Man muss selber aktiv nachfragen? Ich hatte dieses Jahr von meiner Versicherung ein Schreiben bekommen, dass es bei Ihnen zu einem Angriff gekommen ist und sie derzeit prüfen, ob und wenn ja, welche Kundendaten abgeschöpft worden sind. Dieses Schreiben kam unaufgefordert und ich dachte, die DSGVO sieht das auch so vor.
Ein mutmaßliches Versehen bei einem IT-Dienstleister hat eher nichts mit der generellen Einstellung zum Datenschutz und auch nichts mit der Qualität von Bauhaus als Baumarkt zu tun.
Ach nein? Natürlich kann es auch nur der IT-Dienstleister sein, der plötzlich ne 180° Wende in der Qualität hingelegt hat.
Viel wahrscheinlicher: für diese lästige IT wird das billigste vom billigsten genommen, völlig egal was für Referenzen der Dienstleister sonst so hat. Security und Datenschutz tauchen im Lastenheft noch nicht mal auf, werden natürlich bei der Abnahme nichtmal mit dem Arsch angeschaut und im Kopf der Manager ist selbst das noch zu teuer.

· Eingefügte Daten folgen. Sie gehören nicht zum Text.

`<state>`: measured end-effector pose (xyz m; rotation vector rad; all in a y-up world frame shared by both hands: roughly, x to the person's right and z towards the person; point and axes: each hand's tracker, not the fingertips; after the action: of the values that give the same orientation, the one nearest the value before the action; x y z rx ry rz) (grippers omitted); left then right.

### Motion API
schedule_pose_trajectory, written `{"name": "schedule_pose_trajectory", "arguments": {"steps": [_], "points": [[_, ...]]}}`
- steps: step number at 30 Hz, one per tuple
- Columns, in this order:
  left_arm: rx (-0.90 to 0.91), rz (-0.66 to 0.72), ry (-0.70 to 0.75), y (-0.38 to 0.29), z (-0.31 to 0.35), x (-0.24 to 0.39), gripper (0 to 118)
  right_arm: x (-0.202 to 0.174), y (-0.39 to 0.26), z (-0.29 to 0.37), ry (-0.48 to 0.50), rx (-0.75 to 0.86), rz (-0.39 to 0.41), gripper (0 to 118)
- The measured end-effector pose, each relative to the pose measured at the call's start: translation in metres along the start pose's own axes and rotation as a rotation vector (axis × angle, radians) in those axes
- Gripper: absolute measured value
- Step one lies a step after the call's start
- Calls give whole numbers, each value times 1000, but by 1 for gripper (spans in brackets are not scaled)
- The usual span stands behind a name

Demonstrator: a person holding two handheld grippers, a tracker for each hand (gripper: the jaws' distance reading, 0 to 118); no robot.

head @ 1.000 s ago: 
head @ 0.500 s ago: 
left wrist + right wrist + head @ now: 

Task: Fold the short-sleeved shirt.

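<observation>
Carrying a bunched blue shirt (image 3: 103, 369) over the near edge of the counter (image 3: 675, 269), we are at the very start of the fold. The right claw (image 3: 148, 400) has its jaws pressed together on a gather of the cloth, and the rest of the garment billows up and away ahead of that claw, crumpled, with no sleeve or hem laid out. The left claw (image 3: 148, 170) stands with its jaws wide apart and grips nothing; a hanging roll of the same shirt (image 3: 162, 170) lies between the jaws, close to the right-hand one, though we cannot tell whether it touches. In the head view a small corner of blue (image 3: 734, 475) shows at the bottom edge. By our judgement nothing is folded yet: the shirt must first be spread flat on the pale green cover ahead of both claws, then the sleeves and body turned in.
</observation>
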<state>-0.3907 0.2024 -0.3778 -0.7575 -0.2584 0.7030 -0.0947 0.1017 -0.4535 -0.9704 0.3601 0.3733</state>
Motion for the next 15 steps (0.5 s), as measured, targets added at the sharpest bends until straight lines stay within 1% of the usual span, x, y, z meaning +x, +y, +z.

Das lässt in meinen Augen durchaus zumindest mal plausible Annahmen mit recht hoher Trefferrate bzgl der "generellen Einstellung zum Datenschutz" zu
Jaja, die Leute lachen mich immer aus, wegen meiner paranoiden Art. Aber genau deswegen habe ich beinahe in keinem Shop einen Account. Nur die wirklich sehr großen für mich wichtigen haben meine Daten. Sonst nur als Gast und via PayPal, kein KreditMist oder KlarnaDreck. Bleibt mir bloß weg mit euren tollen Accounts und Benefit/Insider/SuperMitgliedschaften. Wenn Account sein muss, nur mit Wegwerfmail. Dann kann man wenigstens das abändern / wegwerfen. Für privat gibt’s ne Nummer, sonst gibt’s Wegwerfnummern. Man kann’s nur predigen, machen muss jeder selbst.
Oh und DSGVO - so Datenschutz … das wird hoffentlich teuer für den Verein!